Hi all, I own a QNAP 239 Pro file server and what a superb device it is.
I have owned two Buffalo NAS’s in the past and the QNAP beats the competition hands down in my books. Lots of features, great performance and well maintained firmware.
Enough of the hard sell and onto why I am blogging about QNAP. In the years that I have had to call “Tech Support”, I have never really been impressed with the level of knowledge the person on the end of the phone actually had, especially when you are diverted to an overseas call center. In most cases, the support people refer back to a knowledge base which they read out to you verbatim. DLink definitely falls into this boat. I figure, if they actually where technically apt, they would not be working as a help desk person as their aspersions would not settle for it.
Recently, my NAS suffered from a failed HDD and since it was in a RAID 1 configuration, it should have recovered into single drive mode but failed to do so after I rebooted. I went through the motions of contacting QNAP (more on that later) and got through to a person with the alias QNAP_FAN.
Now, he didn’t read out some procedure verbatim for me to follow, he logged into the NAS via a remote session and began to navigate through it to find the cause. He clearly had a sound knowledge of Linux, the firmware and how to recover data. He had noticed that there was a clear issue with the firmware as it was report version 3.3.1 Build 0000 and contacted a firmware developer in QNAP. Within 10 minutes, I had one of a firmware developer debuging the issue and taking copies of syslogs.
In the end, the issue was resolved and I am expecting a firmware update soon to ensure that this will not happen to me or anyone else.
Ladies and gentleman, this is how support should be, dealing with people who know the product inside and out and have advanced technical knowledge.
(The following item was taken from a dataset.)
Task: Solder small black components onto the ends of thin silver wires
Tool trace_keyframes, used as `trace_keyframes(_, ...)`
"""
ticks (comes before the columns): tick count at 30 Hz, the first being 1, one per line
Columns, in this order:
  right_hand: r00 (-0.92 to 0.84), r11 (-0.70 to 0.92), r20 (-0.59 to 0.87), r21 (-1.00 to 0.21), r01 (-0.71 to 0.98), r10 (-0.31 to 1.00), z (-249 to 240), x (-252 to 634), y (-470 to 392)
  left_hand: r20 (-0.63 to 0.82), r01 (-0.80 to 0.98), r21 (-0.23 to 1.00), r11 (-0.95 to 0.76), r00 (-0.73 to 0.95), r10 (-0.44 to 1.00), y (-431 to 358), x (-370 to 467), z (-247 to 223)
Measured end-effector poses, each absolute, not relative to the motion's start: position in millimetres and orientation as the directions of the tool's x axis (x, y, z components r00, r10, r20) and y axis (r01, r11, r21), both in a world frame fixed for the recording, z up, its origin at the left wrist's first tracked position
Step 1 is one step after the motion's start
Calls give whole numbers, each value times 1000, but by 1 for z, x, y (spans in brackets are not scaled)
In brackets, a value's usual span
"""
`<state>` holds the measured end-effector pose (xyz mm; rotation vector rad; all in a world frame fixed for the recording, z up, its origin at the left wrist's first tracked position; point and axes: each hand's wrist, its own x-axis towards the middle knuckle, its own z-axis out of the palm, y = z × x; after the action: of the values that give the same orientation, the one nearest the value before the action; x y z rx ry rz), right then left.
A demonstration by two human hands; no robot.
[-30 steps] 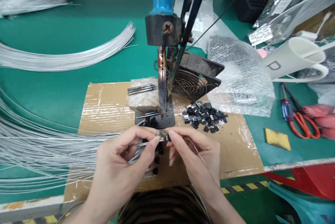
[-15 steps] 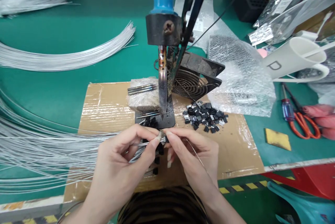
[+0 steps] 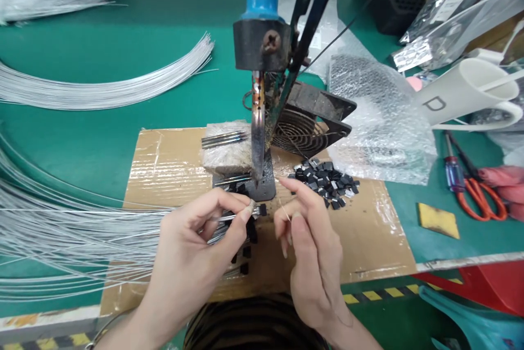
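My left hand (image 3: 204,246) pinches thin grey wires whose end carries a small black connector (image 3: 262,209), just below the soldering iron tip (image 3: 257,167). To the right of the connector, my right hand (image 3: 313,246) has its index finger raised, with a thin strand of solder wire (image 3: 284,211) held between its other fingers and thumb. A bundle of grey wires (image 3: 82,230) runs leftward under my left hand. More black connectors lie beneath my left fingertips. A pile of small black connectors (image 3: 325,181) sits on the cardboard (image 3: 368,230), beyond my right hand.
Behind the iron stand a wrapped block (image 3: 226,156) and a black fan (image 3: 311,120). Bubble wrap (image 3: 376,110), a white mug (image 3: 466,90), orange-handled scissors (image 3: 481,202) and a yellow sponge (image 3: 439,220) are on the right. Another wire bundle (image 3: 114,93) lies at the back left.
My right hand has come away from the connector, moving right, and its index finger has lifted. My left hand keeps its pinch on the wires. The view has shifted slightly.
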<state>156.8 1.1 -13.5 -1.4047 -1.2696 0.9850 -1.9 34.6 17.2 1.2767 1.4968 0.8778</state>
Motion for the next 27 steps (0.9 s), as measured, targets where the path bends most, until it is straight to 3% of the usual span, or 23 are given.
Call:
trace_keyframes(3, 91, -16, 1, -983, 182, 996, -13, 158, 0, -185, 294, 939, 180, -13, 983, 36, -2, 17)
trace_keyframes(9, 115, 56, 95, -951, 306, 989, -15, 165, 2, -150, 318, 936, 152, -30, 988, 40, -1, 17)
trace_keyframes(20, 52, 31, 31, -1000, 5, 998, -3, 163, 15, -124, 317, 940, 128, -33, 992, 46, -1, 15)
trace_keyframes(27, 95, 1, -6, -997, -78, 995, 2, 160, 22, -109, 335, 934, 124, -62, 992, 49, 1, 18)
They shouldn’t be reading out instructions which end up taking 20 minutes to complete when they can do it in 2 minutes. Even more so, when an issue is identified, developers get involved with the customers and are proactive in fixing the issue.
DLink, I hope you get bought out by these people and they dump your useless support practices.
Just so I am not just painting a perfect picture here, their is definitely room for improvement at QNAP. Firstly, they advertise a contact phone number in Taiwan and when you dial it (I used a calling card and cost very little), you get a menu for language, select English and then you get a message in Chinese followed by the phone hanging up. I think the Chinese message was, “Sorry but all our lines are busy, please try again later, thank you”, but I cannot be certain. I then tried the Skype contact number many times but never connected.
In the end, I went with the email process and it worked. I got a response within a few hours and once I set up the Application Sharing, it wasn’t long before QNAP_FAN was on the job.
Also the process of having to wait for QNAP_FAN to connect was inefficient as I had to follow up with a phone call (and this time I connected) at which point he connected straight away.
I do not see an issue with having to speak to people in Taiwan considering the level of excellence these support people have. I know that this is frowned upon by most western people when contacting support, but these guys are worth it and I cannot say that if there was a local office with support, that it would be as good.
I hope QNAP keep their support people happy as they are a credit to their company and it is people like them who make the QNAP product successful.